**Problem**
Write out, without any change, the lines in the material below that run from the line with "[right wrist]" through the line with "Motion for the", both included.

**Provided data**
━━━━━━━━━━━━━━━━

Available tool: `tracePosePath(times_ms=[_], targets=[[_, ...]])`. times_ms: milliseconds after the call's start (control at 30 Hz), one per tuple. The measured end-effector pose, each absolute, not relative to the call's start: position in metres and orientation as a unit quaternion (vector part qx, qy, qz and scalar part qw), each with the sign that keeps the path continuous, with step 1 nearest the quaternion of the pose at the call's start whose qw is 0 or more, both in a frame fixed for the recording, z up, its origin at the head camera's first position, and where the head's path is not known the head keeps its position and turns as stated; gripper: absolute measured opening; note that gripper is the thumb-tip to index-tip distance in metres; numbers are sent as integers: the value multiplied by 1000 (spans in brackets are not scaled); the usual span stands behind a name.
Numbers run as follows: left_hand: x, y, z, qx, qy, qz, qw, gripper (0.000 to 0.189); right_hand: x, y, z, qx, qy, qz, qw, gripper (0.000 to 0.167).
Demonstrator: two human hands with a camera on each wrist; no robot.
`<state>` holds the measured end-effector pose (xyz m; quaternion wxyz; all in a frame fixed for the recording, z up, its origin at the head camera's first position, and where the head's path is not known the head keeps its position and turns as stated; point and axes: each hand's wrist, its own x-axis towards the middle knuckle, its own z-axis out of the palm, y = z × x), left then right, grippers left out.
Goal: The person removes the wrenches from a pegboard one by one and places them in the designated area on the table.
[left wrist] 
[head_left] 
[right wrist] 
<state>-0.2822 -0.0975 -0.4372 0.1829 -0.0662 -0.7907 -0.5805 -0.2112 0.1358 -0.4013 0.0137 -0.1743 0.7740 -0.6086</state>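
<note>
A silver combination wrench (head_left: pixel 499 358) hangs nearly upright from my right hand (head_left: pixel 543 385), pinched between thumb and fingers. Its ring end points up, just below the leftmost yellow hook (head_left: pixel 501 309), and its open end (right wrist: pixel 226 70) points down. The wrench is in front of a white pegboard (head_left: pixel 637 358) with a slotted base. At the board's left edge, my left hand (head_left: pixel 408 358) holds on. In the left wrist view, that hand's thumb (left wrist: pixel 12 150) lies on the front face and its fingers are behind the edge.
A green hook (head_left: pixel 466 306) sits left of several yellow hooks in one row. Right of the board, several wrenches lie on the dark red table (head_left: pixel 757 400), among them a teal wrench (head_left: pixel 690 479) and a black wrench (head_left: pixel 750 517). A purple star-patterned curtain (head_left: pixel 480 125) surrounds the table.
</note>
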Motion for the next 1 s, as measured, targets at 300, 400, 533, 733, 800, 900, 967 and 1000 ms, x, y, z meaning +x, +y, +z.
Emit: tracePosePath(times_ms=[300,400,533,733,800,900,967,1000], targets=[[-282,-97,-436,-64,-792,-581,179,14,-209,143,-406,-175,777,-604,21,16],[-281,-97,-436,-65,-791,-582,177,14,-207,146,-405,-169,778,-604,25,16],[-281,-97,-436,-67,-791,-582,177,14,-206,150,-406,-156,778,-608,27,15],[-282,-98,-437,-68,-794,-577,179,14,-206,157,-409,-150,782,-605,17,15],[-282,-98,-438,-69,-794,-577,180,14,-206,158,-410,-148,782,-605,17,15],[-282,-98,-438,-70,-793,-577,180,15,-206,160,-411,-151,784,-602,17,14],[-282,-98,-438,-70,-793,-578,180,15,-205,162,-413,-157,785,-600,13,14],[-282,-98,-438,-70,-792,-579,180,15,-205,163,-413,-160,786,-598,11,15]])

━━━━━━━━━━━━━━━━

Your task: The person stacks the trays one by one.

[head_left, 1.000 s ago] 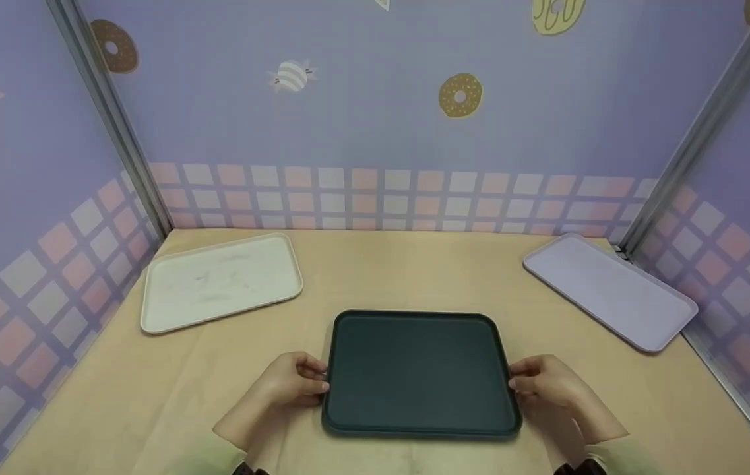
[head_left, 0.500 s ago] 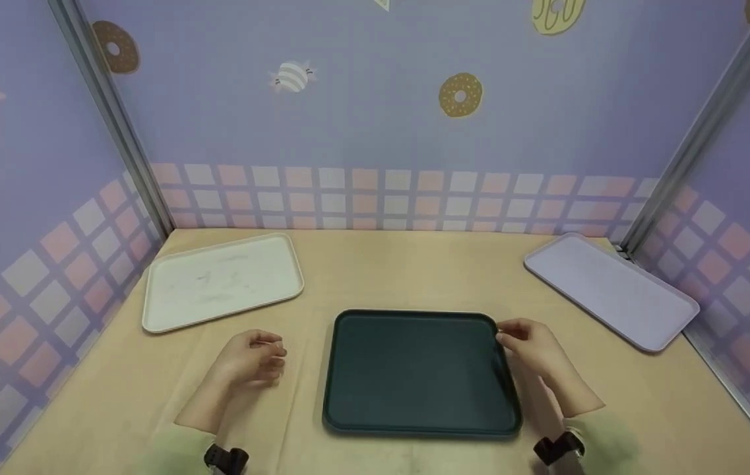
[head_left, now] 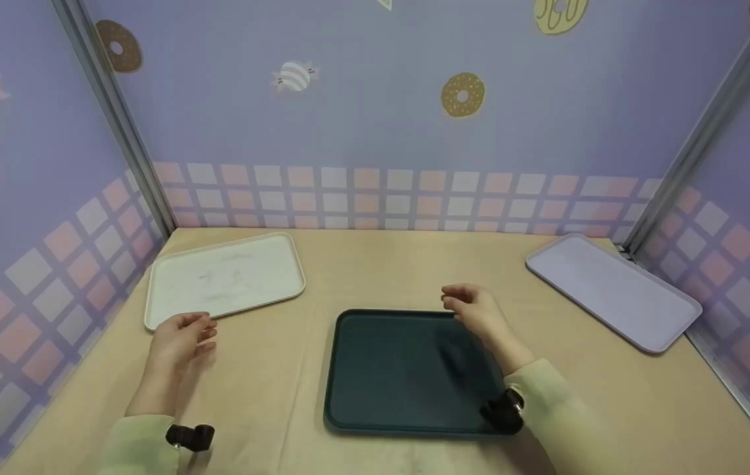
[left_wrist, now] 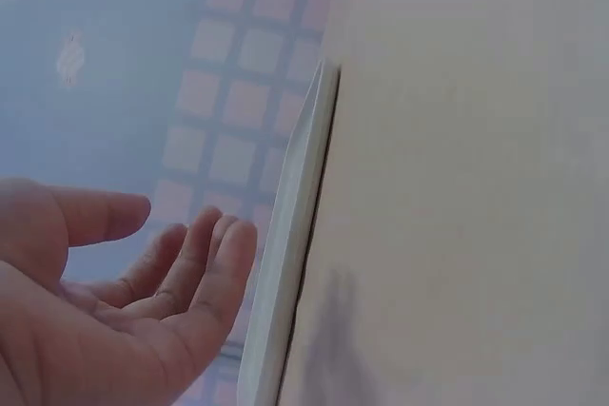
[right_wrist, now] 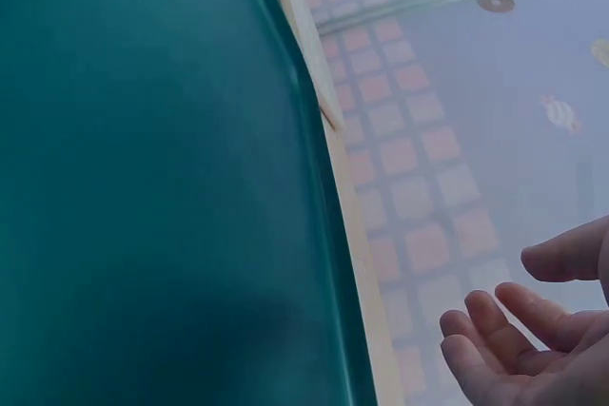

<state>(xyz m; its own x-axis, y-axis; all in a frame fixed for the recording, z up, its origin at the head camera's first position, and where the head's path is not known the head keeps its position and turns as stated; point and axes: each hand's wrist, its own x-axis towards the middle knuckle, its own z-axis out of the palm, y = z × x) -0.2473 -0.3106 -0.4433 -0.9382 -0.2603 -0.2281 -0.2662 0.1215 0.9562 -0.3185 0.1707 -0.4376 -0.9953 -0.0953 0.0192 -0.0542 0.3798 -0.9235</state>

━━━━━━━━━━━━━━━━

**Reply**
[right wrist] 
<state>-0.2822 -0.0975 -0.4372 0.1829 -0.0662 -0.7907 -0.5805 -0.2112 0.1358 -0.4013 0.0137 -0.1743 0.7740 -0.6086</state>
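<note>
A silver combination wrench (head_left: pixel 499 358) hangs nearly upright from my right hand (head_left: pixel 543 385), pinched between thumb and fingers. Its ring end points up, just below the leftmost yellow hook (head_left: pixel 501 309), and its open end (right wrist: pixel 226 70) points down. The wrench is in front of a white pegboard (head_left: pixel 637 358) with a slotted base. At the board's left edge, my left hand (head_left: pixel 408 358) holds on. In the left wrist view, that hand's thumb (left wrist: pixel 12 150) lies on the front face and its fingers are behind the edge.
A green hook (head_left: pixel 466 306) sits left of several yellow hooks in one row. Right of the board, several wrenches lie on the dark red table (head_left: pixel 757 400), among them a teal wrench (head_left: pixel 690 479) and a black wrench (head_left: pixel 750 517). A purple star-patterned curtain (head_left: pixel 480 125) surrounds the table.
</note>
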Motion for the next 1 s, as measured, targets at 300, 400, 533, 733, 800, 900, 967 and 1000 ms, x, y, z meaning +x, +y, +z.

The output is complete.